### [The task]
Could every line of the listing be output exactly, with the pictures skipped?

-- Recorded data follows --

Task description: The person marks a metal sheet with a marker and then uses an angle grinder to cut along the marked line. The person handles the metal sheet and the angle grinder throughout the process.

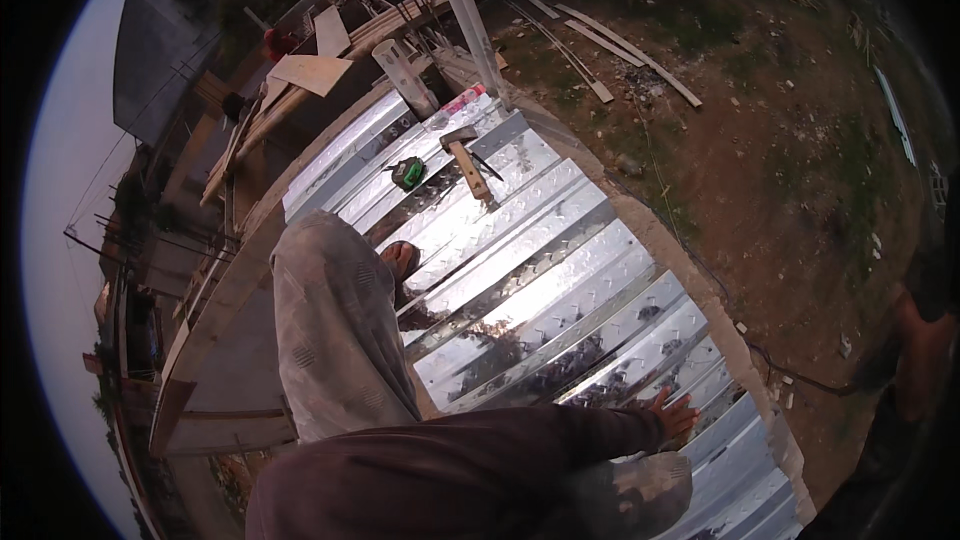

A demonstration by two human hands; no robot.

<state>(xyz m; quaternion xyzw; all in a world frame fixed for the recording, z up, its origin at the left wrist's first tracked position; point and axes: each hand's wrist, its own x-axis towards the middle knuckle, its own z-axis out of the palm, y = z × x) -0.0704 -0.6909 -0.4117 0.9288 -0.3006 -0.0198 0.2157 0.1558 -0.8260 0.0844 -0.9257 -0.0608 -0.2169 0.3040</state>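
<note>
So the left hand (678, 416) (going by the sleeve that's brought across from the lower left) is laid on the ridged metal sheeting (515, 285), right beside the trouser-covered right knee (665, 475). Its fingers are spread wide, and nothing can be seen gripped in them. A blurry skin-coloured shape (920, 345) is cut off by the dark rim on the far right; whether it's the right hand can't be told, and neither can the state of any fingers there.

The sheeting is stretched diagonally through the middle, shiny as heck, with glare and dark smudges all over. It's bordered on the right by a rough concrete edge (690, 255). The left knee (325, 260) is bent up at its left side, with a foot (401, 258) planted on the metal just beside it.

Farther up, a hammer (468, 170) with a wooden handle is laid flat on the ridges, and a green and black tape measure (408, 173) is parked to its left, near but not touching. Past those, a pale pole (468, 25) is stood up at the far end, near a grey pipe (405, 77).

Down on the dirt (800, 200) to the right, some loose planks (640, 52) are scattered.
</note>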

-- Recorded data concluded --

### [Finished task]
Task description: The person marks a metal sheet with a marker and then uses an angle grinder to cut along the marked line. The person handles the metal sheet and the angle grinder throughout the process.


A demonstration by two human hands; no robot.

<state>(xyz m; quaternion xyzw; all in a world frame fixed for the recording, z up, its origin at the left wrist's first tracked position; point and axes: each hand's wrist, its own x-axis towards the middle knuckle, its own z-axis out of the palm, y = z × x) -0.0704 -0.6909 -0.4117 0.9288 -0.3006 -0.0198 0.2157 0.1558 -0.8260 0.0844 -0.9257 -0.0608 -0.2169 0.3040</state>
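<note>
So the left hand (678, 416) (going by the sleeve that's brought across from the lower left) is laid on the ridged metal sheeting (515, 285), right beside the trouser-covered right knee (665, 475). Its fingers are spread wide, and nothing can be seen gripped in them. A blurry skin-coloured shape (920, 345) is cut off by the dark rim on the far right; whether it's the right hand can't be told, and neither can the state of any fingers there.

The sheeting is stretched diagonally through the middle, shiny as heck, with glare and dark smudges all over. It's bordered on the right by a rough concrete edge (690, 255). The left knee (325, 260) is bent up at its left side, with a foot (401, 258) planted on the metal just beside it.

Farther up, a hammer (468, 170) with a wooden handle is laid flat on the ridges, and a green and black tape measure (408, 173) is parked to its left, near but not touching. Past those, a pale pole (468, 25) is stood up at the far end, near a grey pipe (405, 77).

Down on the dirt (800, 200) to the right, some loose planks (640, 52) are scattered.
</note>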

What was asked now has a complete answer.